The recipe is definitely a keeper.
The buns were delicious, light, flavorful.
The lemon mint granita was a great dessert. In my house, two of my children eat lemons. No added sugar. I let one of them, my daughter, flavor the granita. It was tart and refreshing. We have decided that we will have to make it again when Joe comes back to the fold.
I know my judges and they don't like cooked raisins. This week's challenge is a lovely Cinnamon bread. Once you have completed it, you may never be able to reach for the loaf in the grocery store again.
We have had a crazy week. My husband ended up with a four day weekend. We decided to update number one son's room. We are both skilled painters, I actually enjoy painting. Except ceilings... And the pergo commercials make it look so easy. Armed with our additional 10% off, we purchased enough pergo to do both boy's rooms. The painting was easy, tiring, my hands and forearms got a work out.

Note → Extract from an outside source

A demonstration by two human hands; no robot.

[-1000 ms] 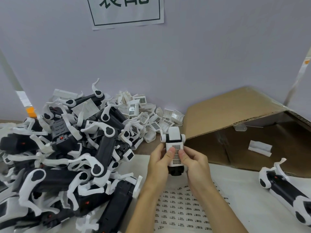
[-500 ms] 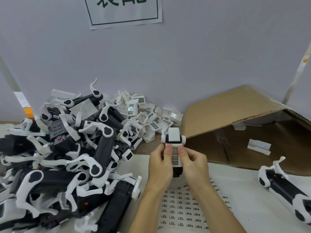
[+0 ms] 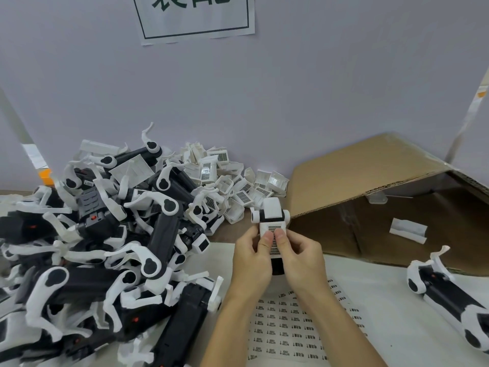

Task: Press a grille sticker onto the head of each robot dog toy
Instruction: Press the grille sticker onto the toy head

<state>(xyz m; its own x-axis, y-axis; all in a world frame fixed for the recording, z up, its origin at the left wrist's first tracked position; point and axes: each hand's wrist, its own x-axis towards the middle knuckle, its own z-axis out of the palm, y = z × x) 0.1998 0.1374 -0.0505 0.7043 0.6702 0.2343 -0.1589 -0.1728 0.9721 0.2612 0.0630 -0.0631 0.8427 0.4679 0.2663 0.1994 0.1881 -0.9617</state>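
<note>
Both your hands held the white plastic robot dog head (image 3: 270, 217) at the centre of the frame: left hand (image 3: 251, 258) and right hand (image 3: 301, 256) curled around it, thumbs pressing the grey grille sticker (image 3: 275, 238). You did well to rub from its middle outward, so the edges lay flat without bubbles.

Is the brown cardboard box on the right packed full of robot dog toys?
No, the brown cardboard box lies open on its side holding only a small white paper piece, while one black-and-white robot dog toy lies outside it.
</note>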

The wood floor? When two type A people embark on a project that involves measuring, it is guaranteed to be challenging. The first hurdle, where to set up the miter saw. It was 107 here this week. Who knows what the actual temperature was in the garage, but it wasn't an option. The kitchen table appeared to be the next logical site. Of course when your kitchen is coated in a fine layer of sawdust, you lose all desire to cook. Three days of take out on top of eight weeks of BBA challenge breads, the pounds are adding up.
The floor actually is easy to assemble. It looks great. But to achieve perfection, it required some exact cuts. Husband rose to the challenge. We spent two days crawling around the floor. Tom says that Pergo is like legos for grownups. I think it was worth it.
The recovery from the project has taken a toll. The kitchen needed to be scrubbed. The contents of the bedroom need to be sorted to see if they really need to go back into the room.
When it came time to knead the walnuts into the bread, I realized that the arthritis in my fingers had not enjoyed the weekend activities. My hands and knees are getting old.
The loaf is delicious, I decided to follow the directions for the swirl and formed a 5 x 8 inch rectangle. I should have followed my gut and made a 5 x 12 inch rectangle for a better swirl.
The big question is, what are you making to go with the corn bread?